Bobby Cannavale interpreta o Det. Pete Marino, que já trabalhou com Scarpetta, e Ariana DeBose como Lucy Watson, sobrinha de Scarpetta.

(Connie Chornuk/Prime)

A maioria das pessoas tem um caso especial e difícil com a maioria das pessoas – Kay e Dorothy, Dorothy e Pete, Kay e Pete, Kay e Benton, Kay e Lucy, Pete e Lucy, Pete e Benton, Dorothy e Lucy, Lucy e Janet, Dorothy e Janet – todos estudaram por muito tempo, e o centro da série por causa de quem matou pessoas e por quê. “Vamos literalmente brigar por tudo”, diz Kay enquanto ela e Dorothy discutem sobre as letras e qual delas é mais estranha, e enquanto Kay fica incomodada com o fato de Dorothy ser rica, enquanto Lucy desce a montanha para visitar o túmulo (real) de Janet.

Como ele passou essas décadas é menos claro; Kay e Benton estavam “em Boston”, onde poderiam ter sido “mais felizes”. Lucy ficou rica antes de ser adolescente, talvez por meio da magia do computador. Dorothy tornou-se uma autora de livros infantis de muito sucesso, embora nada em seu caráter sugerisse que ela pudesse sentar-se o tempo suficiente para escrever um; Depois de alguns casamentos, ela se estabeleceu com Pete, convencida de que ele era um “homem mantido”. Isso mudará quando Kay o nomear deputado semioficial (“O que você acha de um especialista forense?”), porque “Estou cercado de cobras neste escritório e preciso de alguém em quem possa confiar”.

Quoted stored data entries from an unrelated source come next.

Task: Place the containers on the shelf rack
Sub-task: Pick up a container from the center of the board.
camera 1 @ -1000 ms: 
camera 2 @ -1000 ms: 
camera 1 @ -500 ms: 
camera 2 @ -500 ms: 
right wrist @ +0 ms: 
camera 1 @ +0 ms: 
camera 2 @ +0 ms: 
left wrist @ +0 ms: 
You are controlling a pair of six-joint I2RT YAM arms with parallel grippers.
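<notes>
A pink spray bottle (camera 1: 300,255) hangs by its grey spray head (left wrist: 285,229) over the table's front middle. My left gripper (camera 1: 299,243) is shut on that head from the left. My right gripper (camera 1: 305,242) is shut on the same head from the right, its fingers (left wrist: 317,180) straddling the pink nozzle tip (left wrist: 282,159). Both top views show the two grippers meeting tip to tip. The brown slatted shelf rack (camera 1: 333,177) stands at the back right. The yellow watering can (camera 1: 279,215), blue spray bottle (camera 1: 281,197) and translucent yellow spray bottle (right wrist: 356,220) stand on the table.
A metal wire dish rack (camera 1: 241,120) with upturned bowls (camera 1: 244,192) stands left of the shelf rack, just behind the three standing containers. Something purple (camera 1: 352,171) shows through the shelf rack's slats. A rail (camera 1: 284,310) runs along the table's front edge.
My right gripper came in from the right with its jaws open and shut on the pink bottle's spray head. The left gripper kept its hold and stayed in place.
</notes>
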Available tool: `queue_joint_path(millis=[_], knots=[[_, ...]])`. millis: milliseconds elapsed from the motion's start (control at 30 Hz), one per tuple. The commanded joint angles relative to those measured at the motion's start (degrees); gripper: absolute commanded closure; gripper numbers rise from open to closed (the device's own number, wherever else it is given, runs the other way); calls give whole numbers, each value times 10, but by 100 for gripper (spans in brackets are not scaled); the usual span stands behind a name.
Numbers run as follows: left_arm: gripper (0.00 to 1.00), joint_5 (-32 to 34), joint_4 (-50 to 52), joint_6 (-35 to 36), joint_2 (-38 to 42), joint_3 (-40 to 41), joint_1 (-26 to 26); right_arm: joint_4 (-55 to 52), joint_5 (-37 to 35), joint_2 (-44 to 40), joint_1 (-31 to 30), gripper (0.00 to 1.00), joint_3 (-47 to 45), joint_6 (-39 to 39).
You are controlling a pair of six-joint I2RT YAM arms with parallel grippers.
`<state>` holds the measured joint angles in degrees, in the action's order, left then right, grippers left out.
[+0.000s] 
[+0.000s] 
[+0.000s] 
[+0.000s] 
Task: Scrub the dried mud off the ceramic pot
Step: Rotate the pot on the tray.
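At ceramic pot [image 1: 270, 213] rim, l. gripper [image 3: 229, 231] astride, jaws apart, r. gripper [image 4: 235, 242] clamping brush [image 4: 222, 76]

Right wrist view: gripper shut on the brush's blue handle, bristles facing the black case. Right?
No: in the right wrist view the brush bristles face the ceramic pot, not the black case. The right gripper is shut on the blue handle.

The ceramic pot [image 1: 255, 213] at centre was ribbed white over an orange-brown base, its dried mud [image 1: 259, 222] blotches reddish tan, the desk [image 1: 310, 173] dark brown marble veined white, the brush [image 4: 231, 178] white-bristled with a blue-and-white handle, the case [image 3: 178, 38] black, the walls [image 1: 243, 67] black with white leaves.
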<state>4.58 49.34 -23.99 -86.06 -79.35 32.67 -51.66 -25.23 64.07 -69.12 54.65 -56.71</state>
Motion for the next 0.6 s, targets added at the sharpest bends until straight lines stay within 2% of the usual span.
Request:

“Há muitas distrações neste negócio”, diz (o mais velho) Kay, e ele não está brincando. Entre os casos antigos e novos, que podem se confundir em sua cabeça, e a investigação de Kay colidindo com a de Benton, a série está repleta de mais incidentes do que a casa dos irmãos Marx, incluindo cultos de luto pseudo-espirituais, órgãos impressos em 3D, estações espaciais acidentadas, rivalidades de escritório e, para não esquecer, assassinatos. Desenvolvido por Liz Sarnoff, que trabalhou em “Alcatraz” e escreveu para “Barry”, “Lost”, “Deadwood” e “Crossing Jordan” (apresentando o já mencionado médico legista, Jordan Cavanaugh), a brincadeira não é tanto uma recomendação, mas tudo é resolvido de forma séria, mas certamente não importa.

Os adereços de Kidman aqui são óculos de aro metálico, para fazê-la parecer uma médica, e cigarros, para aumentar sua agitação interna, já que não vemos muito do lado de fora. Quando a câmera se aproxima de Baker em close, entre a figura de porcelana e a formação dos anos 50, ou ele caminha ao longo de Cannavale, eles parecem pertencer a um gênero completamente diferente. Há também algo distante em sua atuação, que, certamente, poderia ser uma escolha de atuação, uma função de sua personagem, como poderia ser a maníaca Dorothy de Curtis; se quisermos analisá-lo hipoteticamente, podemos atribuir seu comportamento ao trauma de infância de matar o pai.

Embora as irmãs sejam consideradas ítalo-americanas de primeira geração, não há nenhuma amargura do velho país em relação a Kay; Dorothy pelo menos cuspiria algumas palavras em italiano. Mas Pete, garoto de Jersey, que consegue ficar com a mesma barba por fazer todos os dias, é REALMENTE suficiente para todos eles. (Isso também significa que em sua encarnação, interpretado pelo filho de Cannavale, Jake Cannavale, ele carrega o fardo das ideias neandertais sobre mulheres e sexualidade; alguns cresceram no interregno de 27 anos.) Cannavale é o MVP da série, estabelecendo Kidman em sua cena e Curtis na deles, e parece que estamos conhecendo essas pessoas, na maior parte da vida. Como irmã mais nova de Kay, Rosy McEwen traz as antigas cenas estabelecidas e pode apoiar uma série própria.

Restam fios na estrada, para serem amarrados ou não, e um penhasco misterioso para escalar, na planejada segunda temporada.